- **Problem to solve**:
Copy each line below as written, but skip the pictures.

- **Supplied data**:
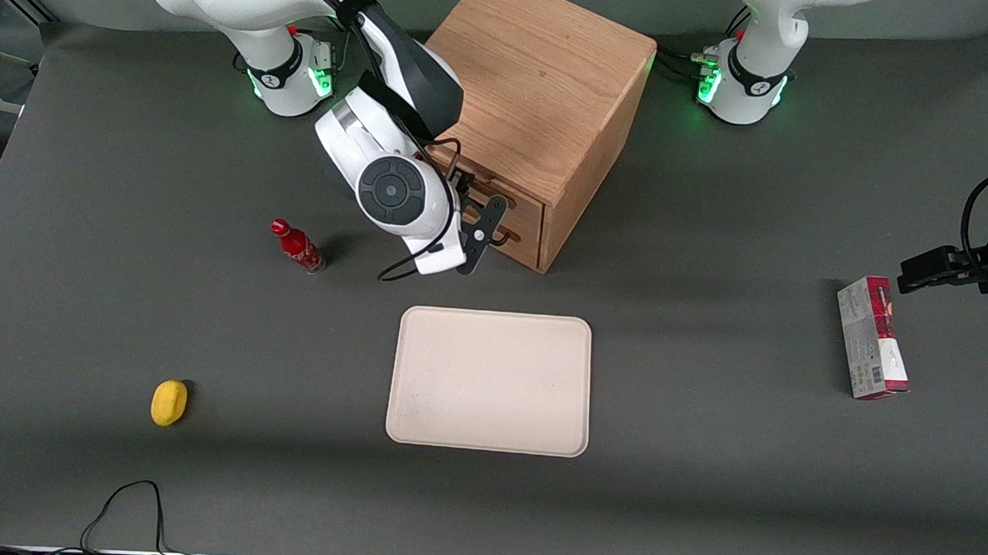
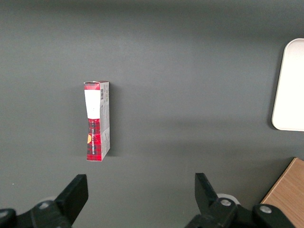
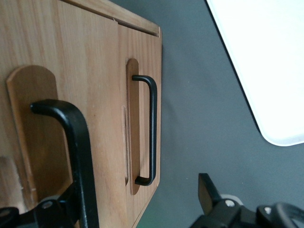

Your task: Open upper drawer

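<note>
The oak cabinet stands at the back of the table, its front turned toward the working arm's end. The upper drawer has a black wire handle that shows large and close in the right wrist view. The lower drawer and its matching handle sit beside it. My right gripper is right in front of the drawer fronts. In the right wrist view the gripper is open, and the upper handle runs just inside one of its fingers. Both drawer fronts look shut.
A cream tray lies nearer the front camera than the cabinet. A small red bottle stands beside the gripper, toward the working arm's end. A yellow object lies nearer the camera. A red box lies toward the parked arm's end.
</note>
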Controlling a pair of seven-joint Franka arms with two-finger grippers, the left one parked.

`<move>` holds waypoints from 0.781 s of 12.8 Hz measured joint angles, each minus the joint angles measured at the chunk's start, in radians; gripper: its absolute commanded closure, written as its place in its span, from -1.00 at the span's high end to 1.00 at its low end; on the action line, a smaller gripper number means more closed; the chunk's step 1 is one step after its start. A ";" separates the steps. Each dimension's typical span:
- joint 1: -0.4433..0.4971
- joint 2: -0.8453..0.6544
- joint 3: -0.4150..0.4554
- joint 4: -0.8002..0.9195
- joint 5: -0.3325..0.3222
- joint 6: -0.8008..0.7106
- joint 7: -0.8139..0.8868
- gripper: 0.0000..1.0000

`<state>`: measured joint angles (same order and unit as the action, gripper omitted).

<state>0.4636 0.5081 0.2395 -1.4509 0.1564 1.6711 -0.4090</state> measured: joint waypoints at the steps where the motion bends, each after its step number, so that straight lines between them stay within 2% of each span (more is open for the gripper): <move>1: -0.003 0.000 -0.003 0.000 0.000 0.004 -0.003 1.00; 10: -0.056 -0.005 -0.032 0.016 -0.006 0.037 -0.030 1.00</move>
<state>0.4081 0.5031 0.2076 -1.4349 0.1501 1.7082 -0.4394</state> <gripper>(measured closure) 0.000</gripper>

- **Expected answer**:
Your task: Open upper drawer

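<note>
The oak cabinet stands at the back of the table, its front turned toward the working arm's end. The upper drawer has a black wire handle that shows large and close in the right wrist view. The lower drawer and its matching handle sit beside it. My right gripper is right in front of the drawer fronts. In the right wrist view the gripper is open, and the upper handle runs just inside one of its fingers. Both drawer fronts look shut.
A cream tray lies nearer the front camera than the cabinet. A small red bottle stands beside the gripper, toward the working arm's end. A yellow object lies nearer the camera. A red box lies toward the parked arm's end.
</note>
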Controlling a pair of seven-joint Franka arms with two-finger grippers, the left one parked.

`<move>` holds waypoints from 0.781 s of 12.8 Hz measured joint angles, each minus the joint angles measured at the chunk's start, in radians; gripper: its absolute commanded closure, written as its place in its span, from -1.00 at the span's high end to 1.00 at its low end; on the action line, a smaller gripper number means more closed; the chunk's step 1 is one step after its start. A ";" separates the steps. Each dimension's typical span:
- joint 1: -0.4433..0.4971
- joint 2: -0.8453..0.6544
- joint 3: -0.4150..0.4554
- joint 4: -0.8002..0.9195
- joint 5: -0.3325..0.3222
- joint 6: -0.8008..0.7106
- joint 7: -0.8139..0.8868
- gripper: 0.0000..1.0000

`<state>`: measured joint angles (same order and unit as the action, gripper omitted).

<state>0.4636 0.5081 0.2395 -1.4509 0.1564 1.6711 -0.4090</state> measured: joint waypoints at the steps where the motion bends, each after its step number, so that straight lines between them stay within 2% of each span (more is open for the gripper): <move>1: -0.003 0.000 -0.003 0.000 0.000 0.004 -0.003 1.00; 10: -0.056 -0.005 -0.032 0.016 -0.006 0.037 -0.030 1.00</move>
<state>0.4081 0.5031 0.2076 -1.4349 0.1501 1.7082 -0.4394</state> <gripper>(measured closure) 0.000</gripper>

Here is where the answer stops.